One of the first things this Mayor did was throw that time-tested standard out the window, replacing the level-playing field it provided with STIR’s ad-hoc, spot-rezoning approach that requires a separate, back-room negotiation for every project. Instead of a steady, predictable regulatory environment, developers now face an uncertain environment, eroding business confidence and the underlying pinnings of this city’s economy.
Given a policy so full of holes and internal contradictions, yet so costly to taxpayers, it was inevitable that questions and eventually objections would arise. But listening hasn’t proven to be one of Mr. Robertson’s strong suits.
Determined to be the first Mayor to deliver new West End rental housing in more than thirty years, Robertson brushed off all objections as political obstructionism and, incredibly, conflating his own supporters in the West End Neighbours Association with his nemesis, the NPA.

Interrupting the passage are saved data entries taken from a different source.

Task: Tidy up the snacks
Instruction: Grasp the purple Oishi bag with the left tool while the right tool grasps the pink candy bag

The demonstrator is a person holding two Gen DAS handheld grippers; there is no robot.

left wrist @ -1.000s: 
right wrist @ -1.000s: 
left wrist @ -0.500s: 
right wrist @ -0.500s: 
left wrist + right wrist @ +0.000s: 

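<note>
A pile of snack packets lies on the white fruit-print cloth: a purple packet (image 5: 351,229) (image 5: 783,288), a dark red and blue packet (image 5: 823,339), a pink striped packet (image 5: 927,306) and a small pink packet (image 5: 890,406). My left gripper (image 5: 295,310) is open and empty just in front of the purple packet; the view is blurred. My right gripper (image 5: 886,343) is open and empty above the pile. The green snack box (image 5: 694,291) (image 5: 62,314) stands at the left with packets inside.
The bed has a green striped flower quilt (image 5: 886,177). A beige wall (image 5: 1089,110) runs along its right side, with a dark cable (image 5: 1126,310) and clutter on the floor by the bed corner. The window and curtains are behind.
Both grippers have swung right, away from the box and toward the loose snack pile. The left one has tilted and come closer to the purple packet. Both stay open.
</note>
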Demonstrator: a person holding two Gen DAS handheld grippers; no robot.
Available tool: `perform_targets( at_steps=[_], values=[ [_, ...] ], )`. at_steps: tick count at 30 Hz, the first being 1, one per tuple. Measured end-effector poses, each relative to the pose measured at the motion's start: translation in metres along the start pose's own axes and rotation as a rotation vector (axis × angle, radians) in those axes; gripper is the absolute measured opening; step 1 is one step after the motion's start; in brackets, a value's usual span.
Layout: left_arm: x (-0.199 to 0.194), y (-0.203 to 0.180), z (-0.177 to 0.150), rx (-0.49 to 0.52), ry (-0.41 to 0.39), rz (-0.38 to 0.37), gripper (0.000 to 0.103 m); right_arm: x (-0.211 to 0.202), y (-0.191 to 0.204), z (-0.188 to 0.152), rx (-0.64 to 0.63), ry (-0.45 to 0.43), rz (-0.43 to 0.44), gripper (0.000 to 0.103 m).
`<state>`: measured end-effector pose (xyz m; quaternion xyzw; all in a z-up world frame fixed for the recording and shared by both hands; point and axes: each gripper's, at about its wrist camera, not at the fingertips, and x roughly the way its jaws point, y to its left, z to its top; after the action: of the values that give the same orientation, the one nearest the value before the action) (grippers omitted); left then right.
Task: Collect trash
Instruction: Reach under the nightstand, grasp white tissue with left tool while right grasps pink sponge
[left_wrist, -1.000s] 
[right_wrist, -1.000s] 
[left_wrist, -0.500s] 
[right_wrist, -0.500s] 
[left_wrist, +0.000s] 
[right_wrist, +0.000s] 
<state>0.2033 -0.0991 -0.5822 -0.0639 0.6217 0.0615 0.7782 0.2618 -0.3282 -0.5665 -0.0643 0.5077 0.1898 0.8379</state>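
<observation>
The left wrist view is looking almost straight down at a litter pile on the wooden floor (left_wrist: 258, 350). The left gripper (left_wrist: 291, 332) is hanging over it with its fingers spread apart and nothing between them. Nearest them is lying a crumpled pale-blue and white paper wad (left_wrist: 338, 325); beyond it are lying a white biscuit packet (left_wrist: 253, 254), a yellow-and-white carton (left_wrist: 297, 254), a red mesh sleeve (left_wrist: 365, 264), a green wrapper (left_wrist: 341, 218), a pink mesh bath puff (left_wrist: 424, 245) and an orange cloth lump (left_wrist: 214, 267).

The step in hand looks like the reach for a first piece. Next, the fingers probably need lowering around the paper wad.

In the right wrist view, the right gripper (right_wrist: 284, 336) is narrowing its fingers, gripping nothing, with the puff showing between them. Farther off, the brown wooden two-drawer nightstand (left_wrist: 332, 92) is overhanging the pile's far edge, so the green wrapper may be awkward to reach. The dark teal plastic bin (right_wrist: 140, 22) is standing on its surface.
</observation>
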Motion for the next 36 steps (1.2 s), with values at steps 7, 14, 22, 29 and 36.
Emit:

Having negated all outside voices, the echo room in the lock-step, me-too Vision caucus ensured that no one bothered to ask any of the tough questions that could have helped this neophyte mayor avoid being hoisted on the petard of his very own pet program.
The regrettable result is that the Mayor has been forced to call a halt to a year-long development process he initiated, leaving the developers and Qmunity to dangle in the breeze along with those seniors he forgot about as soon as he came up with the acronym.
If that were all, it would be bad enough. But this half-baked, ad-hoc policy has left the city’s planning process a shambles, faith in public consultation broken, the city’s management team demoralized, developers unable to create new housing, Qmunity without a home and renters no better off than they were before the Mayor decided to create this unnecessary STIR in the first place.